Mint and fruit flavored candy

Life Savers (stylized as LIFE SAVERS) is an American brand of ring-shaped hard and soft candy. Its range of mints and fruit-flavored candies is known for its distinctive packaging, coming in paper-wrapped aluminum foil rolls.

Candy manufacturer Clarence Crane of Garrettsville, Ohio (father of the poet Hart Crane), invented the brand in 1912 as a "summer candy" that could withstand heat better than chocolate. The candy is so named due to its shape resembling that of a traditional ring-style life preserver also known as a "life saver".
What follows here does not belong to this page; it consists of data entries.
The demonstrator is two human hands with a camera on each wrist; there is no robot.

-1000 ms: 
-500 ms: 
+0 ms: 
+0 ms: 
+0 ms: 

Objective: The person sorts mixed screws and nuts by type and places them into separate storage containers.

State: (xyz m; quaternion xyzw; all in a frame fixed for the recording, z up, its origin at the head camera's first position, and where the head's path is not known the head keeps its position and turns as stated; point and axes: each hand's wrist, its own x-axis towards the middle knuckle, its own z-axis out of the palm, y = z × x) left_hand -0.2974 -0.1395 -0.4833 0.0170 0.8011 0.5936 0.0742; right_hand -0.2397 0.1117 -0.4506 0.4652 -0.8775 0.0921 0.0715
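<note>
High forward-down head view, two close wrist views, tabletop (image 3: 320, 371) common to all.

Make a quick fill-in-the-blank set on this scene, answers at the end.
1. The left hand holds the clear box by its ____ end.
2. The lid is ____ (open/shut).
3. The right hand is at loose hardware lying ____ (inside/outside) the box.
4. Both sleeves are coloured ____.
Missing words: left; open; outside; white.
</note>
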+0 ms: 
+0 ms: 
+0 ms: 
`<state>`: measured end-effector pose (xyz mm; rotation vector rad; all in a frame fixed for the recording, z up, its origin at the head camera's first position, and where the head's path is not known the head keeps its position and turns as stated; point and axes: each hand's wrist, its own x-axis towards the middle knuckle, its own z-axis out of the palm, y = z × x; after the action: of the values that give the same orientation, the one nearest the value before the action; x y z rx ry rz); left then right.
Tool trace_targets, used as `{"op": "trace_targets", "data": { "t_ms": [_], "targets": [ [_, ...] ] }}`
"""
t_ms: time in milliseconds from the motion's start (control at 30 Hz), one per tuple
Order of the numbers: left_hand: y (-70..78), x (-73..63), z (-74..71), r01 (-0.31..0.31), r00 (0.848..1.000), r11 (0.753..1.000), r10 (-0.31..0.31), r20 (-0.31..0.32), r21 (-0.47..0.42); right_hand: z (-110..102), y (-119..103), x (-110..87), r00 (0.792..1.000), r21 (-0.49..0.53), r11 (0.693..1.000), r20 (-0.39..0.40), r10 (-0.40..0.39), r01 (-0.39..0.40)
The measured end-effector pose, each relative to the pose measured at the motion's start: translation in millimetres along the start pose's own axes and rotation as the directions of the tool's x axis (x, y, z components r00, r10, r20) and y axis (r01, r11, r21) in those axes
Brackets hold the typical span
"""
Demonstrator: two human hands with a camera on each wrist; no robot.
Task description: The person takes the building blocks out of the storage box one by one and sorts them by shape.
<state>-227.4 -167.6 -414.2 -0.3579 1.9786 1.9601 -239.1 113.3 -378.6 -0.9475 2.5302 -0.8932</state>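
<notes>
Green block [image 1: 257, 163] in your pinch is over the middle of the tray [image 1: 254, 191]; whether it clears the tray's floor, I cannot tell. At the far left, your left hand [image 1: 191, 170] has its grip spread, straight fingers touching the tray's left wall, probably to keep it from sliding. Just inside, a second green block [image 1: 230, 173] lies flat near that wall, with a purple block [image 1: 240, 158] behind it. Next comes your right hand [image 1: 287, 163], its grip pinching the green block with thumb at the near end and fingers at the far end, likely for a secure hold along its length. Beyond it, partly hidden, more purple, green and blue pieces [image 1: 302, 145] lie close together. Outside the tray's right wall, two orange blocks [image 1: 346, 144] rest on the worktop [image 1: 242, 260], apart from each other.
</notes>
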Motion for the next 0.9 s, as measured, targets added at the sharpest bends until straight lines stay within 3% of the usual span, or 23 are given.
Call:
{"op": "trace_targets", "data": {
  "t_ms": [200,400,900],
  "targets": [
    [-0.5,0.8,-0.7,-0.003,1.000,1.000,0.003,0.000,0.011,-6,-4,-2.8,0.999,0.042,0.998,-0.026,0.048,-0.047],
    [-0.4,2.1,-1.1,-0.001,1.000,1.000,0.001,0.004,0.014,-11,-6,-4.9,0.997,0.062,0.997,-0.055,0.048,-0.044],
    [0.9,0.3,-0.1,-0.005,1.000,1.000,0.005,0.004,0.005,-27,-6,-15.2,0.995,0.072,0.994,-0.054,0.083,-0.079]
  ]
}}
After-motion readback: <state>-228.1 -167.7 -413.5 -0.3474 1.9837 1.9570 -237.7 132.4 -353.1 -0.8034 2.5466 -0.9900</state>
After registering the trademark, Crane sold the rights to his Pep-O-Mint peppermint candy to then-entrepreneur Edward John Noble and his partner J. Roy Allen for $2,900. Instead of using cardboard rolls, which were not very successful, Noble created tinfoil wrappers to keep the mints fresh. Noble and Allen founded the Life Savers and Candy Company in 1913 and significantly expanded the market for the product by installing Life Savers displays next to the cash registers of restaurants and grocery stores. He also encouraged the owners of the establishments to always give customers a nickel in their change to encourage sales of the 5¢ Life Savers. The slogan "Still only 5 cents" helped Life Savers to become a favorite treat for children with a tight allowance. Since then, many different flavors of Life Savers have been produced. The five-flavor roll first appeared in 1935.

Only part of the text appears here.